Optimizing Probability-Based Panel Recruitment and Mixed-Mode Data Collection in the Netherlands: A Comparative Study of CATI and SMS Approaches

Mr Carsten Broich (Sample Solutions BV) - Presenting Author
Ms Nadica Stankovikj (Sample Solutions BV)
Mr Clark Letterman (Gallup)
Mr Rajesh Srinivasan (Gallup)
Ms Julie Zeplin (Gallup)

This study investigates innovative methodologies for recruiting respondents into a probability-based online panel in the Netherlands, utilizing two distinct recruitment approaches: piggy-backing CATI samples from Random Digit Dialing (RDD) and direct SMS-CATI recruitment. A follow-up survey was conducted to compare response behavior and potential biases across recruitment and interview modalities.

The survey was conducted with four cohorts: (1) 150 respondents recruited via CATI and interviewed via CATI, (2) 150 CATI-recruited respondents interviewed online, (3) 150 respondents recruited via SMS/CATI and interviewed via CATI, and (4) 150 SMS/CATI-recruited respondents interviewed online. The study examines differences in completion rates, mode-specific response patterns, and potential attitudinal biases introduced by recruitment and interview modes.

The findings provide insights into recruitment effectiveness in the Dutch context, revealing variations in completion rates, with online interviews showing higher efficiency but potentially introducing attitudinal biases.

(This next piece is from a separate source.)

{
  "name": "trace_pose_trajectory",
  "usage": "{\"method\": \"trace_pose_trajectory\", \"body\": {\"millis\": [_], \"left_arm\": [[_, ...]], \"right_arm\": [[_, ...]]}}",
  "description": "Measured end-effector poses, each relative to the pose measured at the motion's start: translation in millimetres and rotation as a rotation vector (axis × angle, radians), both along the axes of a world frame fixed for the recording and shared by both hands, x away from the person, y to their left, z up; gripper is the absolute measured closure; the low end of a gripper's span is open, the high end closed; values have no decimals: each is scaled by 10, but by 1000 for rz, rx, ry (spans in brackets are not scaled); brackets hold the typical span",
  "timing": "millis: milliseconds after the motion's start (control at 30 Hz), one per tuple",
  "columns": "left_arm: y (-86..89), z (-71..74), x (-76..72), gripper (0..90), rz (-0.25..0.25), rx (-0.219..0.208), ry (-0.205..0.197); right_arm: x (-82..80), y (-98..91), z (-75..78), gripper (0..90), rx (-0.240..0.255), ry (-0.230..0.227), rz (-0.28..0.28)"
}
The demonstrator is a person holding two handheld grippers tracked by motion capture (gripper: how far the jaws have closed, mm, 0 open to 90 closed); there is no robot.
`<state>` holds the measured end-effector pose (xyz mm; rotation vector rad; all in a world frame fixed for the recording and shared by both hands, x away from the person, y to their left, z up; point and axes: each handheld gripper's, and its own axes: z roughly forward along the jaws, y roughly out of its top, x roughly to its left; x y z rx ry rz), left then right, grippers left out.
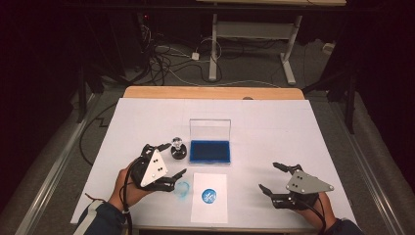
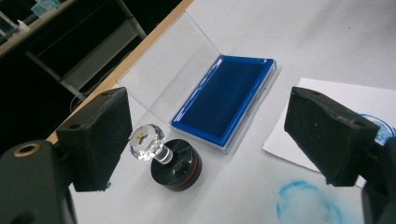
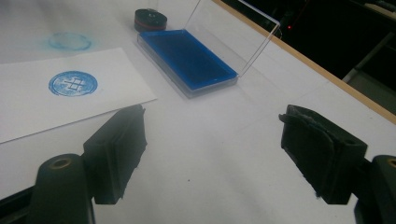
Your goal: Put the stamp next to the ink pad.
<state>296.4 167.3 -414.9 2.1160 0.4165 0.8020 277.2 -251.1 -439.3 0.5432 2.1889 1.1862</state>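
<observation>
Toward the bench's front-left corner, your left gripper (image 1: 166, 159) gapes wide and empty beside the stamp (image 2: 169, 156), whose slick crystal knob may slip or tip onto the ink pad (image 1: 210, 151) under an off-centre pinch.

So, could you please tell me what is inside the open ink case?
The case holds a dark blue ink pad filling its tray, with the clear lid standing open behind it. Nothing else lies on the pad. Whatever is under the pad is covered.
</observation>
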Motion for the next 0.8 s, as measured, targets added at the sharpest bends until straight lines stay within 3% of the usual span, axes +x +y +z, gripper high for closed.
{"method": "trace_pose_trajectory", "body": {"millis": [533, 633, 800], "left_arm": [[283, -148, -177, 142, 34, 3, -4], [339, -218, -180, 142, 34, -6, 24], [454, -373, -170, 142, 74, 1, 60]], "right_arm": [[-1, 1, 1, 221, 4, -2, -7], [2, -4, -1, 220, 7, -2, -14], [2, -9, -4, 220, 10, -3, -22]]}}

Mode bias between CATI and online responses is analyzed, focusing on differences in respondent engagement and data quality. These results contribute to understanding optimal recruitment and interview strategies for probability-based panels in the Netherlands and offer guidance on reducing mode-specific biases to enhance representativeness. The implications for survey methodology and panel management in Europe market will be discussed.


Analyzing the causal effect of survey burden on nonresponse in probability-based online panels among new panel respondents

Professor Arie Kapteyn (Center for Economic and Social Research, University of Southern California ) - Presenting Author
Mr Htay-Wah Saw (Michigan Program in Survey and Data Science, University of Michigan-Ann Arbor )
Professor Marco Angrisani (Center for Economic and Social Research, University of Southern California )

We present the results of a randomized controlled trial (RCT) that evaluated the causal effect of survey burden on nonresponse in a probability-based online panel. The experiment was implemented within the Understanding America Study (UAS), a probability-based online panel representative of the U.S. adult population. We recruited 2,000 new participants for this experiment and randomly assigned half of the participants to a low survey burden condition (n=1,000) and the remaining half to a high survey burden condition (n=1,000). In the low burden condition, participants received one survey invitation every four weeks, whereas in the high burden condition, participants received one survey invitation every two weeks. The only difference between the two conditions is the frequency of survey invitations, with other design features such as survey topics and questionnaire length remaining the same in both conditions. The RCT began in February 2024 and will continue until the end of December 2024. We found that new panelists on a more frequent survey schedule had higher response rates than those on a less frequent schedule. Subgroup analyses revealed the largest treatment effects among high-education and high-income groups, and respondents who are currently working, with no effects found among low-education and low-income groups, and respondents who are not currently working. Our findings suggested the treatment effects were mainly driven by engagement rather than incentive effects linked to receiving a more frequent survey schedule. We discuss the theoretical and practical implications of our findings for improving panel management and retention practices in future studies.